Öykü
ASUDE
Odanın içinde en fazla yer kaplayan eşyalar; kocaman köhnemiş ceviz masa ile masanın arkasında duran; aynı köhnelikte, başlıklı suni deri koltuktu. Koltuğun dayandığı duvarı neredeyse boydan boya kat eden pano; bürokrasinin şanlı bayrağıymışçasına kıpkırmızı ve heybetliydi. Aynı renkte küçük düğmecikler ile kapitonelenmişti. Uzun süre dikkatlice bakılırsa, bakan kişiyi hipnotize eder, her türlü kuralsız, ahlaksız düşünceyi söyleten doğruluk serumuymuş gibi boşboğazlığın önünü açar deniyordu onun hakkında. En azından okuldaki şöhreti böyle yayılmıştı. O; müdürün odasındaki ruhları emen kara delikti.
Masanın karşısında iç sıkıntısı ile ayakta bekleyen yeni yetme ellerini koyacak yer bulamaz gibi, başının üstünde kavuşturdu. Boş odanın sessizliği katlanılmaz olmuştu. Yine de aklından geçen şarkıyı mırıldanmaya cesaret edemedi. Ruh emen panoya bakmamaya dikkat ederek jaluzilerden giren güneş ışığının, havada uçuşan tozların dansını şekillendirmesini izlemeye devam etti.
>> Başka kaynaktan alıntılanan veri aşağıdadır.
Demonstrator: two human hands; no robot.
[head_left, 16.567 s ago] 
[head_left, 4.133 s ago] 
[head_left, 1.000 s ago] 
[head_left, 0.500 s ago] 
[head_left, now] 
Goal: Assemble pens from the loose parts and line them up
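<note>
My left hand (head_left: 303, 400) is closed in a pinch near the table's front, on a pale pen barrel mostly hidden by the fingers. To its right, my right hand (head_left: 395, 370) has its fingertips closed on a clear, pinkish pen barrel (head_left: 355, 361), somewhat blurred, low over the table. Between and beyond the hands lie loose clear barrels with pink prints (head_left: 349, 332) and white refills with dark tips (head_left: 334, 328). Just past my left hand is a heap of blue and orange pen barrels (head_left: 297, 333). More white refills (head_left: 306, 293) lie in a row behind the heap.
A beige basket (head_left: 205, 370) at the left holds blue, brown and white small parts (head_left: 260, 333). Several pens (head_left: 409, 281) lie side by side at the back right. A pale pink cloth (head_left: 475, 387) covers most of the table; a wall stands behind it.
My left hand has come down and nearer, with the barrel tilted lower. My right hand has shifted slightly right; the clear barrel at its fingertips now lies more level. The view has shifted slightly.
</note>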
Kapı aniden, gürültüyle açıldı, müdür bey içeri girdi. Yeniyetme kollarını aceleyle indirip, ellerini arkasında birleştirdi. Koyu renk takım elbiseli, çatık kaşlı okul müdürü, koltuğuna abartılı bir azametle oturdu. Bir süreliğine odada bir öğrenci olduğunu görmezden gelmenin; otoritesini vurgulamaya katkı yapacağını düşündü. Masasının üzerindeki dağınık kâğıtları karıştırarak, bazılarını imzalayarak zaman geçirdi. Yeni yetme bu ilgisizliği arkasından gelecek patlamanın habercisi olarak pek iyiye yormamıştı. Müdürün sakin, alçak perdeden gelen sesini duyduğunda bile, fikrini değiştirmedi.
- Eveeeet, Yusuf Okan Kargılı değil mi senin adın?
- Evet efendim.
- Evladım, bu kaçıncı oluyor, söyle bakayım?
- Ne kaçıncı oluyor efendim?
- Buraya neden gönderildiğini bilmiyor musun?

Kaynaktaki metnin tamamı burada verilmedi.